Retro Video Game Review - Airlock for the Atari 2600


Atari 2600
Publisher: Data Age
Developer: Data Age
Genre: Fixed screen platformer
1982
(Images courtesy of MobyGames.com)

SYNOPSIS:

Resting perilously on an undersea ledge, your disabled nuclear submarine has begun taking on water. With time at a premium and torpedoes going off within the sub, you must save your crew from imminent disaster.

The two playfields in Airlock consist of five platforms (viewed from the side) that represent compartments of a submarine. To save your sinking sub, you must run across each platform and grab a couple of hatch keys within a ten-second time limit. After you grab both keys, you must enter an elevator that will take you up to the next compartment.

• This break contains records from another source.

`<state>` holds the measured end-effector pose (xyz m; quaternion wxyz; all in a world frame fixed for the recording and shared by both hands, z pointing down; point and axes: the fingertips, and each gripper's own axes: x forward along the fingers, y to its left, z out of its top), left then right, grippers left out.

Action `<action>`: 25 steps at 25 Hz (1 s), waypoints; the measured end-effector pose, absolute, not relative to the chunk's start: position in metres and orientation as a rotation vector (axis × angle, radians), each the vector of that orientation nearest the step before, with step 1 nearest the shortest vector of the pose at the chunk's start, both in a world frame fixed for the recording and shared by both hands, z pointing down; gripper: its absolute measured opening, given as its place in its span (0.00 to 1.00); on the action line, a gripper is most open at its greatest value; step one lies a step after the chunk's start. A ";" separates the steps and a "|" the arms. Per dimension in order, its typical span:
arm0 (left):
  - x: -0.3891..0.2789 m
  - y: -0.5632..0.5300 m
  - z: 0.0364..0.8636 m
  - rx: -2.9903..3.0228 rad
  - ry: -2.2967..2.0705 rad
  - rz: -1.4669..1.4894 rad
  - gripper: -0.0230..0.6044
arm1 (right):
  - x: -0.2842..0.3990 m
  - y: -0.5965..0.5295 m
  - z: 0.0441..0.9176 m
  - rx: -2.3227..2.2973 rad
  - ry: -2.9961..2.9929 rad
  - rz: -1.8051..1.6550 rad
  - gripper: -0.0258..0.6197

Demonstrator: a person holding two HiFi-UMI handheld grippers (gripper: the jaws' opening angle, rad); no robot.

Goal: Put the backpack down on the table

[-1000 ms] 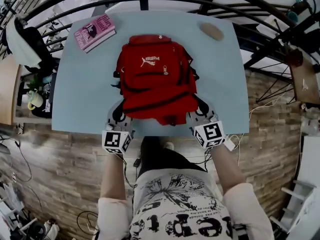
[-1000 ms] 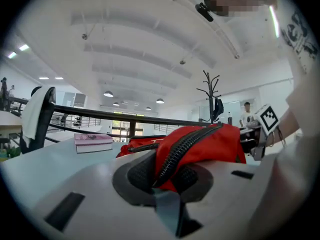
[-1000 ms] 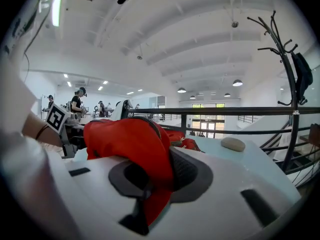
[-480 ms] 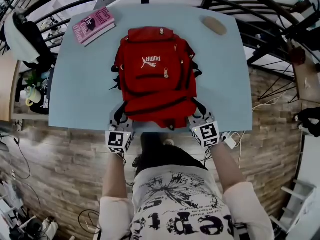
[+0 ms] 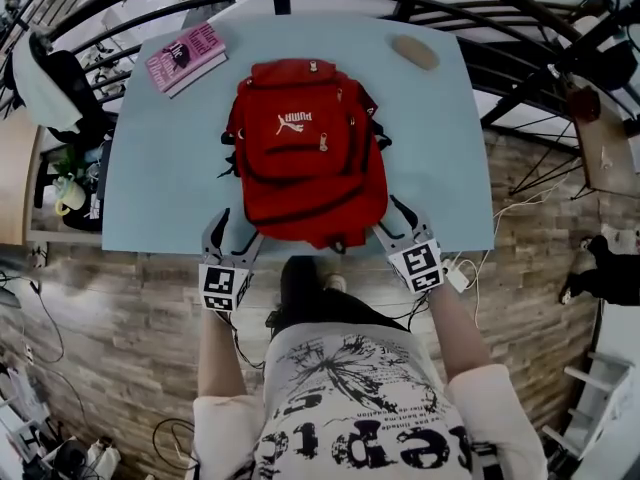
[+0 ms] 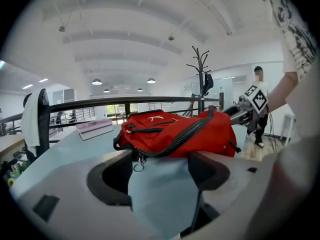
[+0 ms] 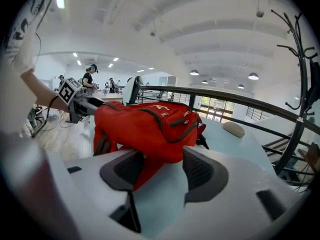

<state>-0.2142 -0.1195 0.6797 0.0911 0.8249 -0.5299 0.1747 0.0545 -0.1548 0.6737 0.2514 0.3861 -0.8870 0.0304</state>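
Found the red backpack [image 5: 305,153] lying flat on the pale-blue worktop [image 5: 160,188], front pocket up, its near end close to the worktop's near edge. Caught the left gripper [image 6: 161,157] with fingers spreading, only bare worktop between them, the backpack's near-left corner and a dangling zip ring [image 6: 136,167] just beyond the tips. Caught the right gripper [image 7: 162,156] likewise with fingers spreading, a fold of red fabric from the near-right corner lying between the pads, not pinched. Judged the set-down all but done and the release under way. Reckoned the main hazard a snag on withdrawal: fabric between the right fingers, or the zip ring by the left tips, catching and dragging the backpack over the near edge, with little worktop to spare there. Noted a pink book [image 5: 186,56] far left and a tan oval object [image 5: 413,52] far right, both well apart from the backpack.
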 end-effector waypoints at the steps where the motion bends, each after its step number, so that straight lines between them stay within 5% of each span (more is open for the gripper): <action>1: -0.212 -0.117 0.677 2.449 -1.578 0.519 0.55 | 0.058 -0.151 0.673 1.051 -2.406 0.090 0.38; 5: -0.210 -0.099 0.665 2.432 -1.591 0.501 0.55 | 0.071 -0.137 0.661 1.053 -2.382 0.105 0.37; 8: -0.207 -0.086 0.649 2.445 -1.601 0.447 0.53 | 0.078 -0.129 0.642 1.089 -2.413 0.097 0.27; 11: -0.208 -0.085 0.617 2.437 -1.710 0.372 0.19 | 0.080 -0.126 0.626 1.130 -2.443 0.109 0.23; 13: -0.206 -0.089 0.597 2.440 -1.764 0.317 0.13 | 0.079 -0.128 0.617 1.155 -2.444 0.096 0.19; 16: -0.200 -0.092 0.575 2.466 -1.809 0.279 0.09 | 0.078 -0.131 0.601 1.212 -2.453 0.090 0.03; 25: -0.160 -0.101 0.484 2.593 -1.900 0.165 0.06 | 0.064 -0.141 0.515 1.319 -2.591 -0.019 0.03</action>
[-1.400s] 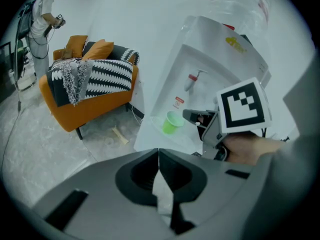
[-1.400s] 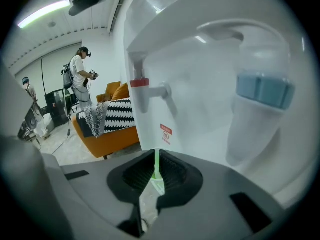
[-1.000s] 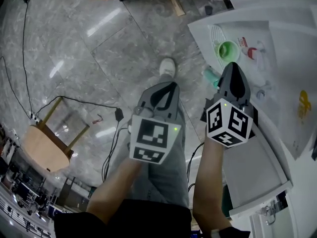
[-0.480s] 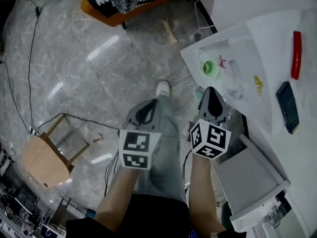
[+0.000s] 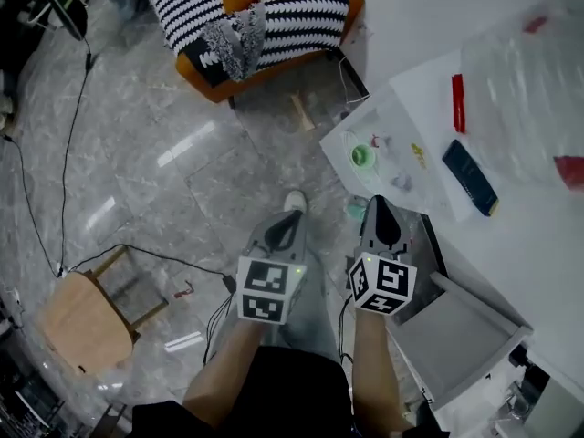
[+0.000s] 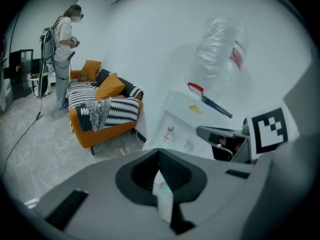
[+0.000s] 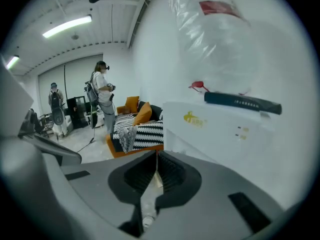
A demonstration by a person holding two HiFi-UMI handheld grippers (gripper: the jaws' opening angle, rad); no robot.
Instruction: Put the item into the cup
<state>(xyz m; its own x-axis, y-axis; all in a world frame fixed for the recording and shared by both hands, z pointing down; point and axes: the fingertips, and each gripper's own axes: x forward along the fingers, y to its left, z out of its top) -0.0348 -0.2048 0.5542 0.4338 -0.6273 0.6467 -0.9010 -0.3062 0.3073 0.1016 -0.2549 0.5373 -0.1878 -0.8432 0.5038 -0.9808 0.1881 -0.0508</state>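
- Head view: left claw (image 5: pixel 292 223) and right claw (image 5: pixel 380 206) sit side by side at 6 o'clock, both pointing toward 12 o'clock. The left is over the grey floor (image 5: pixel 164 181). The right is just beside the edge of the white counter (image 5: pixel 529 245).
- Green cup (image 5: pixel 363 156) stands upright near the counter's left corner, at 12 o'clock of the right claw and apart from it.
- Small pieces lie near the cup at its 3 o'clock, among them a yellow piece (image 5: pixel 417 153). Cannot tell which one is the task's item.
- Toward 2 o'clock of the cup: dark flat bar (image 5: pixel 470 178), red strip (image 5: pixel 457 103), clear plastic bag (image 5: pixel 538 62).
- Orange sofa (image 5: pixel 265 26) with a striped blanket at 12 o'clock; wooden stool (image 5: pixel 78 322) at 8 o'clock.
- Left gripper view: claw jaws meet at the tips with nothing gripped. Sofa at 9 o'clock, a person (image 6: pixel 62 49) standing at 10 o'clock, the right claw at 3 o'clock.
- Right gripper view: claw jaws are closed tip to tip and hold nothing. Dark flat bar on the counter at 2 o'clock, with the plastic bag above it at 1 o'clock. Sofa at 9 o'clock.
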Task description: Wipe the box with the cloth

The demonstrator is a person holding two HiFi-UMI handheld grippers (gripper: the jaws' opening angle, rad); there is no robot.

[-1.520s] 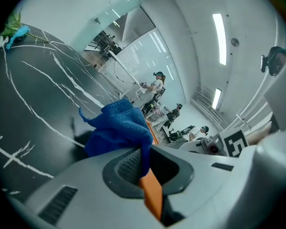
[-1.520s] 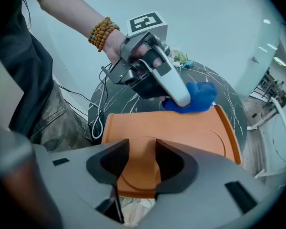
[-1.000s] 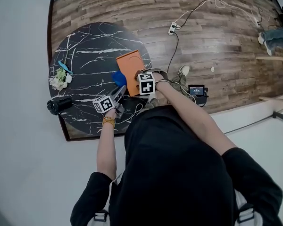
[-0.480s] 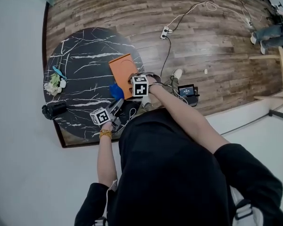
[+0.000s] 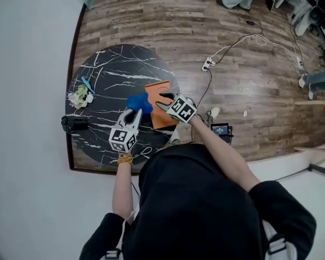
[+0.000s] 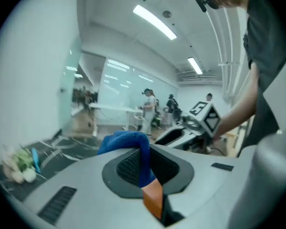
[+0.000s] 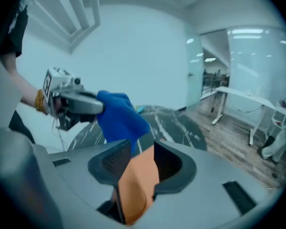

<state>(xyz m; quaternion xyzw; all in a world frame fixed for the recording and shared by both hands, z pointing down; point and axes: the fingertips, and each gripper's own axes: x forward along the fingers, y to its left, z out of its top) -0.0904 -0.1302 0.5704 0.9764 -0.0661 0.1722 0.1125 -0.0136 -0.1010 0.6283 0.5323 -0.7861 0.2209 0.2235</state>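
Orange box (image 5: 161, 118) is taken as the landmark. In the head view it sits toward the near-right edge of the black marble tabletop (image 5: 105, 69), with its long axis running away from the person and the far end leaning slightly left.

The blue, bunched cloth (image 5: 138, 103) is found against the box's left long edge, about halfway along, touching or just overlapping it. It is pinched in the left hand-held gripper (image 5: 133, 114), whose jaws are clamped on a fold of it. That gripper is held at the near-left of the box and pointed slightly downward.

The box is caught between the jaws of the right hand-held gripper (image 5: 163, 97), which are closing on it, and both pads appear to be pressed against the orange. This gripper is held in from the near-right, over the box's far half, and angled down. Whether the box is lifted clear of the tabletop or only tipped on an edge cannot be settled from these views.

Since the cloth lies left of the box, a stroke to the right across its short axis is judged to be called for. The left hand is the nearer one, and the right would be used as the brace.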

While running across the compartment floors, you must avoid or jump over torpedoes that have shaken loose due to a strange undercurrent from deep beneath the ocean floor. When you make it to the top one or two (depending on the skill level) stages or you run out of time, the game is over. There is no high score in this game and no continuation of play. You either finish your task or you don't.



REVIEW:

Airlock for the Atari 2600 is, simply put, a piece of garbage. For starters, it's incredibly short. Unlike most games from this era, Airlock doesn't continue indefinitely as long as you stay alive. Once you have retrieved all of the hatch keys and made it to the top of one or two screens (depending on which difficulty level you are playing), the game is over. There is no high score to concern yourself with and no extended playing time.

Another problem with this wretched game is how easy it is. You can easily beat the game the very first time you play it; it takes about a minute on the easiest difficulty level. However, even when cranking the game up to the hardest level, you will likely only take a few tries. After that, pull the game out of your Atari 2600 and never play it again.

Aside from the fact that the game is short, easy, and pointless, the action itself is dull. The obstacles are lame and redundant, the jumping action is boring, and the two levels are unimaginative. There is nothing wrong with the concept of having to make it to the top of the screen in a certain period of time, as that is certainly a tried and true video game staple, but this game is sluggish and very basic.

The graphics in Airlock are about as bad as the game itself. The introductory screen featuring the submarine and the fish is tolerable, but the actual game play screens are hideous. The platforms are plain and simple. The little man you control is a squarish stick figure that doesn't move a single part of his body; he merely glides along sideways. Even worse, the torpedoes that you must dodge and jump over look almost exactly like your character!

Shame on Data Age for releasing such a vapid, ridiculously inane cartridge with almost zero replay value. Shovelware like this played a role in creating the Great Video Game Crash of 1983.